Nouvelles by Jean-Pierre Andrevon

Nouvelles by Jean-Pierre Andrevon

Auteur:Jean-Pierre Andrevon [Andrevon, Jean-Pierre]
La langue: fra
Format: epub
Publié: 2011-02-17T23:00:00+00:00


Planification

La voiture du Service International de Planification me déposa devant la porte principale du Camp VII à midi quarante-six, heure ostafricaine. Les baraques du Camp me semblèrent à première vue propres et coquettes, plutôt spacieuses, mieux en somme que ce que je m’étais attendu à trouver ; mais sans doute avais-je été défavorablement influencé par le panache de fumée noire, vomi par la cheminée des crématoires, que j’avais aperçue du haut de la colline un bon quart d’heure avant d’arriver, et qui se voyait, disait-on, à plus de quarante kilomètres à la ronde.

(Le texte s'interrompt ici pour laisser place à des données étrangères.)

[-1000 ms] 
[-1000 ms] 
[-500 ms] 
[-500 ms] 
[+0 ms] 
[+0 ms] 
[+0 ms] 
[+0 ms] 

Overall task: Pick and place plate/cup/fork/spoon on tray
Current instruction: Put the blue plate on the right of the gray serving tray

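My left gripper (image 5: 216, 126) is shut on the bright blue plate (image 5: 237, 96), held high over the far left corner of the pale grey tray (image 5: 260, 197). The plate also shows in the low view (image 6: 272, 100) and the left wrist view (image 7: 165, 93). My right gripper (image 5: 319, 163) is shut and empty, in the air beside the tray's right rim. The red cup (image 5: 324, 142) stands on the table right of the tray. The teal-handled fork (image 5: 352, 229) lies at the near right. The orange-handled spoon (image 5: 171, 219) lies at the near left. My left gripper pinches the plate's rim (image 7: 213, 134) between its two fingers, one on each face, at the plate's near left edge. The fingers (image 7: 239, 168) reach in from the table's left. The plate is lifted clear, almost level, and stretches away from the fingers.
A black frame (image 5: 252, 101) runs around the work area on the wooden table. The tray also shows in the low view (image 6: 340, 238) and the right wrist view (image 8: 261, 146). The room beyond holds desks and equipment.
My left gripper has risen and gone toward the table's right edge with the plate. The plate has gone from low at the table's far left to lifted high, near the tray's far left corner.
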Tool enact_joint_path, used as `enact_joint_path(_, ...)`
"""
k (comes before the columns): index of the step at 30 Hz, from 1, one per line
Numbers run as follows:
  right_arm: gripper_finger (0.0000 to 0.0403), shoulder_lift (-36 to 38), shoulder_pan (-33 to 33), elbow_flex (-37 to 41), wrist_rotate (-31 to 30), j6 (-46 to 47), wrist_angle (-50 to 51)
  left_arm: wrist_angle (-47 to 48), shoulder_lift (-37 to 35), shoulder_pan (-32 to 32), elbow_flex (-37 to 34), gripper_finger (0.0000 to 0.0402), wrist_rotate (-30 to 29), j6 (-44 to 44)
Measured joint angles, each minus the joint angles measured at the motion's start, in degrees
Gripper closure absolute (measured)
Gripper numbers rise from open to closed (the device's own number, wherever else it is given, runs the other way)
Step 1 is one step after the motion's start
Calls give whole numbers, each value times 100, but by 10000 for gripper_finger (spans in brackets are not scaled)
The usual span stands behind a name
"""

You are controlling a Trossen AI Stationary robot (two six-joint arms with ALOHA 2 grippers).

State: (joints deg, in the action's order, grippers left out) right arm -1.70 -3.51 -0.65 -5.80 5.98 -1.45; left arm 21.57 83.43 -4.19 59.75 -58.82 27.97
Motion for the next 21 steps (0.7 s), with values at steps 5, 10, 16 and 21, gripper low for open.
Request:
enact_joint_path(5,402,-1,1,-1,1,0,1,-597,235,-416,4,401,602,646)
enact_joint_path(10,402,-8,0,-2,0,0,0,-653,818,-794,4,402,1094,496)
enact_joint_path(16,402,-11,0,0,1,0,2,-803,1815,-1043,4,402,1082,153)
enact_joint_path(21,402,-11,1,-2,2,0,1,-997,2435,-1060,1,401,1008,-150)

Le directeur du Camp m’aborda avec un sourire satisfait ; il devait par la suite ne se montrer avare ni d’explications ni de visites : le brassard à étoile verte du Service International de Planification, que je portais aux bras droit, était probablement pour quelque chose dans cette excessive amabilité, mais il est juste aussi de dire que ce personnage prenait un plaisir indéniable à faire état de la bonne marche du Camp qui lui avait été confié. C’était à la fois un fonctionnaire scrupuleux et un homme conscient de son devoir. Je ne sus s’il fallait l’en louer ou s’en effrayer.

Les coupables de crime contre la Planification sont conduites ici vers le cinquième ou le sixième mois, me dit-il – c’est-à-dire lorsqu’il leur devient difficile de cacher leur faute et qu’elles sont découvertes par un Contrôle Itinérant ou dénoncées par quelqu’un de leurs proches. (Oui, la délation a une part importante dans le succès de la Police de Planification.) Elles ne reçoivent ni brimade ni endoctrinement d’aucune sorte, poursuivit cet homme aimable et rigide. Jusqu’au jour de l’accouchement, elles mènent une existence… heu… normale dans le compartiment du Camp qui leur est imparti suivant leur spécialité. Dès qu’elles sont rétablies de leur délivrance… mais venez constater par vous-même, cher monsieur.

Mon temps est très limité, cher directeur ; si vous voulez bien vous contenter de me décrire le processus ?

Mais certainement ; quoique… Eh bien voilà : les coupables doivent porter elles-mêmes leur nouveau-né au crématoire. Elles doivent elles-mêmes ouvrir la porte des fours et y jeter leur progéniture. Et elles sont forcées d’observer jusqu’au bout la crémation, par un hublot spécialement aménagé pour la circonstance. Ensuite, cher monsieur, vous pouvez me croire, elles n’essayent plus JAMAIS d’avoir un enfant…

Après avoir pris congé du directeur du Camp, je me surpris à mettre en doute le bien-fondé des méthodes de Planification en Ostafrique. N’était-ce pas inutilement cruel ? Mais que dire alors de l’Eurasie, où quatre-vingt-dix-huit mâles sur cent sont tout bonnement châtrés comme de vulgaires animaux domestiques ? J’enviai un court moment les habitants de Nordamérique et de Suédavia qui sombraient d’eux-mêmes dans la stérilité, puis je me livrai une fois de plus à de profondes réflexions sur les problèmes que pose un monde surpeuplé.

Confortablement installé dans la voiture du Service Internationnal de Planification, je quittai le Camp VII ; il était dix-huit heures vingt, heure ostafricaine.